Ogni monoposto può montare fino a 15 elementi filtranti UFI, distribuiti tra l’area motore e quella del telaio, raffreddamento del powertrain, componente ibrida, circuiti idraulici. Su ogni griglia del Mondiale 2026 sono presenti non meno di 110 filtri UFI; nell’arco di una stagione si superano i 6.000 pezzi. Ogni soluzione è costruita su misura per il singolo team. I materiali strutturali includono alluminio Ergal, acciaio inox e titanio; i media filtranti, denominati FormulaUFI, si basano su fibra di vetro, fibre polimeriche e acciaio sinterizzato. Persino gli adesivi provengono dall’industria aeronautica. Il servizio include assistenza 24 ore su 24, 365 giorni l’anno e l’analisi dei filtri smontati dopo ogni gara, utile per monitorare lo stato di salute del motore.

F1 e auto di serie: un trasferimento tecnologico a doppio senso

Il rapporto tra Motorsport e produzione di serie non è mai stato a senso unico. Le fibre sintetiche oggi usate nei filtri olio e benzina delle F1, ad esempio, non nacquero per le competizioni ma per l’Automotive di serie, e solo successivamente dimostrarono la propria efficacia in pista. Il percorso inverso è altrettanto vivo: la pressione sui tempi di risposta imposta dalla F1, dove un team può richiedere modifiche ai filtri nel corso della stagione in pochi giorni, forma competenze che si trasferiscono poi nei reparti di produzione industriale.

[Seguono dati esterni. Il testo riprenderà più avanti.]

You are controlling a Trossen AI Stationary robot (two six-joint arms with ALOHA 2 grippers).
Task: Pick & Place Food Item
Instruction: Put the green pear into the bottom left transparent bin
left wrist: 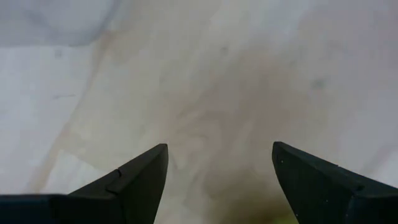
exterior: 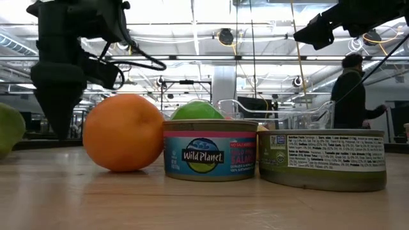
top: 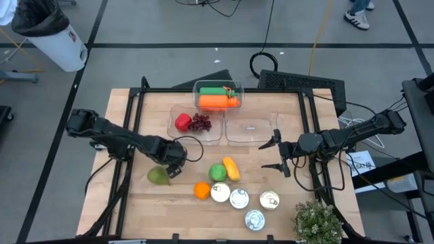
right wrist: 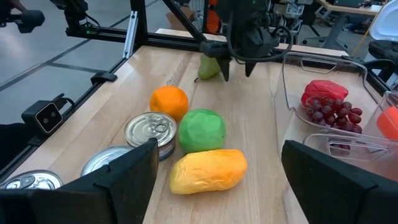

UFI non è solo un nome da paddock. L’azienda fornisce filtri in primo equipaggiamento a numerosi costruttori automobilistici a livello globale, e i suoi marchi aftermarket UFI e SOFIMA coprono la manutenzione di milioni di veicoli in circolazione. È il profilo tipico di quella filiera italiana di componentistica, spesso poco visibile al grande pubblico, che alimenta tanto l’industria dell’auto di serie quanto le competizioni ai massimi livelli. Un segmento in cui il paese resta competitivo nonostante le pressioni strutturali che attraversano l’intero settore automotive europeo.

Oltre la Formula 1

La presenza di UFI nel motorsport copre Formula 2, Formula 3, Indycar Series, WEC, IMSA, DTM e la Dakar sui mezzi pesanti (con vittorie insieme a Iveco e FPT). In MotoGP è fornitore di KTM e Aprilia, oltre che in Moto2 e Moto3. Il Gruppo, fondato nel 1971 e con sede a Porto Mantovano, conta oltre 4.300 dipendenti in 21 paesi, 22 siti produttivi e oltre 360 brevetti, con il 5% del fatturato reinvestito in R&S e l’80% dei nuovi progetti orientato alle tecnologie verdi, gestione termica per veicoli elettrici e ibridi, membrane per l’idrogeno verde.